DATA SHOWN

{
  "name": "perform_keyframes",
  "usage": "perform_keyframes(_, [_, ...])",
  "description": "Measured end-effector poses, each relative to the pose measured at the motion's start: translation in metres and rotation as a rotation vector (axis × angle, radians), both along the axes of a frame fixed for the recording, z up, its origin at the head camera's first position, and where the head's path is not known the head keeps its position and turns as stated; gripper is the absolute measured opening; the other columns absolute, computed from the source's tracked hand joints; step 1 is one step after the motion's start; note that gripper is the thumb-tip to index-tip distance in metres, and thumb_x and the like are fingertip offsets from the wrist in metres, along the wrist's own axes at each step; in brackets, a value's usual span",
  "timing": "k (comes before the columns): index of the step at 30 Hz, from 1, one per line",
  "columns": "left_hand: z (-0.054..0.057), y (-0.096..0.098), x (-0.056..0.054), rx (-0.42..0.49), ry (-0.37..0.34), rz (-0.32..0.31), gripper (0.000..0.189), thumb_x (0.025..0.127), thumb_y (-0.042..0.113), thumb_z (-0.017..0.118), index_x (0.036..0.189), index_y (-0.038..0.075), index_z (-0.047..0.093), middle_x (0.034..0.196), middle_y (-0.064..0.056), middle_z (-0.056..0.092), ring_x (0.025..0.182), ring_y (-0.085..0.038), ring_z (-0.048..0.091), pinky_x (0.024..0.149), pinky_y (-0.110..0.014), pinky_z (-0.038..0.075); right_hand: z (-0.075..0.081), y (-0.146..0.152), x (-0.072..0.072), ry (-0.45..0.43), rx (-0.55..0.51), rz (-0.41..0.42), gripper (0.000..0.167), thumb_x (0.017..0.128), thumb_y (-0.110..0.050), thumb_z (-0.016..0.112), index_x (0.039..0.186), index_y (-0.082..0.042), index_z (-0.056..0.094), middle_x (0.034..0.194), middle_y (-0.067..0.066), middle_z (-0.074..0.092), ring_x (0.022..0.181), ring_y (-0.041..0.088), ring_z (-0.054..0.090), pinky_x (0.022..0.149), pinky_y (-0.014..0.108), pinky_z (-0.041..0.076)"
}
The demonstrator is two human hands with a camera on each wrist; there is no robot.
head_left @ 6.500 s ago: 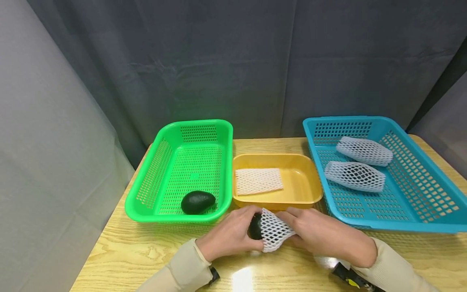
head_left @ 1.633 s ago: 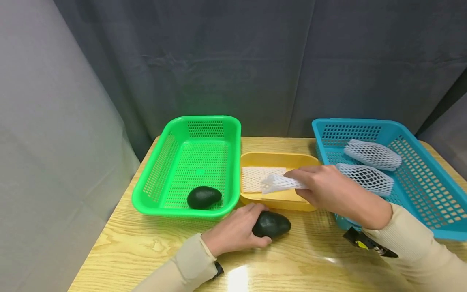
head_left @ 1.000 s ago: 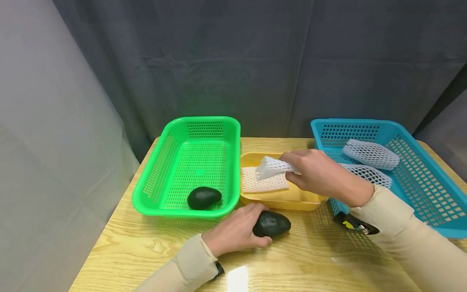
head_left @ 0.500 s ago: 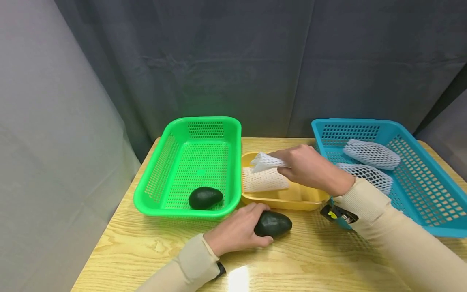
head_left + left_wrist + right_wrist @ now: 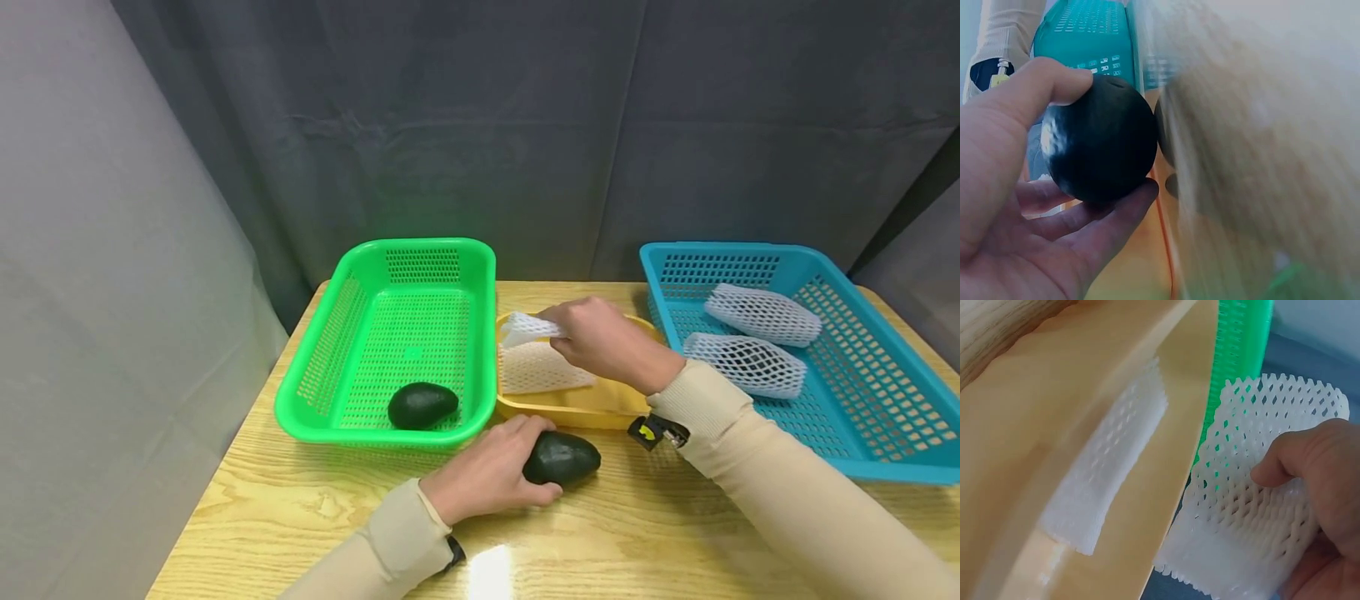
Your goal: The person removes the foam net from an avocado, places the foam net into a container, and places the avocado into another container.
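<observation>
On the table in front of me, my left hand (image 5: pixel 491 471) grips a dark green avocado (image 5: pixel 562 460) by its left end. The left wrist view shows the thumb above that avocado (image 5: pixel 1102 140) and fingers below it. My right hand (image 5: pixel 603 343) pinches a white foam net sleeve (image 5: pixel 531 329) over the yellow tray (image 5: pixel 577 414). Seen from the right wrist, this sleeve (image 5: pixel 1260 481) hangs flattened, with nothing visible inside. Another foam net sleeve (image 5: pixel 543 369) lies flat in the tray. A second avocado (image 5: pixel 422 406) sits in the green basket (image 5: pixel 483 333).
To the right stands a blue basket (image 5: pixel 870 469) with two net-covered bundles, one foam net (image 5: pixel 763 314) behind the other foam net (image 5: pixel 746 365). The yellow tray is between the two baskets. A dark curtain (image 5: pixel 480 142) closes off the back.
The sleeve that partly covered the avocado is off it and in my right hand. That hand has since moved left over the tray. My left hand has stayed on the avocado.
</observation>
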State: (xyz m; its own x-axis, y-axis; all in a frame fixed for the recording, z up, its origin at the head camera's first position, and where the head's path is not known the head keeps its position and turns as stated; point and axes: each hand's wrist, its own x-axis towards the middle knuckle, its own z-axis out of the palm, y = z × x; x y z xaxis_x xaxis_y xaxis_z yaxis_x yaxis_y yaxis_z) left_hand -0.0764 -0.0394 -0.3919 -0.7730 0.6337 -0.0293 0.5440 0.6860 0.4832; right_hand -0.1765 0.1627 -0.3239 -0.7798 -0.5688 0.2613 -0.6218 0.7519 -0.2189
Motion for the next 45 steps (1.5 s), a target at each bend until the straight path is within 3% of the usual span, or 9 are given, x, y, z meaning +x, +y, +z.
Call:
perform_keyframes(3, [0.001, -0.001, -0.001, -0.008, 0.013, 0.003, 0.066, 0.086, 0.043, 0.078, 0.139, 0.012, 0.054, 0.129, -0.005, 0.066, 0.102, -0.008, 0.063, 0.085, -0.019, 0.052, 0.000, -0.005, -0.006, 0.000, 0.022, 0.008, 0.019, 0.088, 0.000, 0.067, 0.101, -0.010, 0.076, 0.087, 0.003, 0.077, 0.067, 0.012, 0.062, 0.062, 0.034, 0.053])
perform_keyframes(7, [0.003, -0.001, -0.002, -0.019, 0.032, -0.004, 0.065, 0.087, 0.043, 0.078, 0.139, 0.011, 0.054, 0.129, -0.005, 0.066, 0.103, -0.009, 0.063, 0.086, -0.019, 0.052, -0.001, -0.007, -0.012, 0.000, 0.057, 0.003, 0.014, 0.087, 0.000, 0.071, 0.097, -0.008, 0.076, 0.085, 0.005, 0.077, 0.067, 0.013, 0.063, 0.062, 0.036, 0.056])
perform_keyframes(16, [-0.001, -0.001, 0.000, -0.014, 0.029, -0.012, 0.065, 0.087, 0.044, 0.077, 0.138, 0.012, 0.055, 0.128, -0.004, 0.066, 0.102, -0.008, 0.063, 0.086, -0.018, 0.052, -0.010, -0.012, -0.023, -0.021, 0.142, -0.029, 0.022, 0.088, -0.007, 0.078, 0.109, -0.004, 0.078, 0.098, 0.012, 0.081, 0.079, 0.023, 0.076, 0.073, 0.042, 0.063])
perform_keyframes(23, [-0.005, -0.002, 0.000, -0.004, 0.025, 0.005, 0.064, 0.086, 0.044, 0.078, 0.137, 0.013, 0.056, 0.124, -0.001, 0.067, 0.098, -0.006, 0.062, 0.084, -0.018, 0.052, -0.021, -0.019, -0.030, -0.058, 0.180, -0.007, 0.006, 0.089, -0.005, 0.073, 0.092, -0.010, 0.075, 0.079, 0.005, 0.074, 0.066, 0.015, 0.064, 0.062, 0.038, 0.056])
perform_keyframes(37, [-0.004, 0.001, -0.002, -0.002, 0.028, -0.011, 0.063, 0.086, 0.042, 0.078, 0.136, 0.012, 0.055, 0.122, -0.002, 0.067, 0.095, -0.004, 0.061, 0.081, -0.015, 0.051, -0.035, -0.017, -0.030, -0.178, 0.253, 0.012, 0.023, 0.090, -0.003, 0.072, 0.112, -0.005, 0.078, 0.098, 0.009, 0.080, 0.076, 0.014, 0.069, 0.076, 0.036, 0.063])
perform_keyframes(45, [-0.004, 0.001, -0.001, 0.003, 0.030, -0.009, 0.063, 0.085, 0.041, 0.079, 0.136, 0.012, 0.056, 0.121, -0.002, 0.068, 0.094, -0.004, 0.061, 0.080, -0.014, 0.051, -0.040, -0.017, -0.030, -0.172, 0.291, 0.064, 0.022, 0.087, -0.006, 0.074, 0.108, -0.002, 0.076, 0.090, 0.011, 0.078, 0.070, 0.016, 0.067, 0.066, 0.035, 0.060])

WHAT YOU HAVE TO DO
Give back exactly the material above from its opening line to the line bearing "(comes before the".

SOLUTION
{
  "name": "perform_keyframes",
  "usage": "perform_keyframes(_, [_, ...])",
  "description": "Measured end-effector poses, each relative to the pose measured at the motion's start: translation in metres and rotation as a rotation vector (axis × angle, radians), both along the axes of a frame fixed for the recording, z up, its origin at the head camera's first position, and where the head's path is not known the head keeps its position and turns as stated; gripper is the absolute measured opening; the other columns absolute, computed from the source's tracked hand joints; step 1 is one step after the motion's start; note that gripper is the thumb-tip to index-tip distance in metres, and thumb_x and the like are fingertip offsets from the wrist in metres, along the wrist's own axes at each step; in brackets, a value's usual span",
  "timing": "k (comes before the columns): index of the step at 30 Hz, from 1, one per line",

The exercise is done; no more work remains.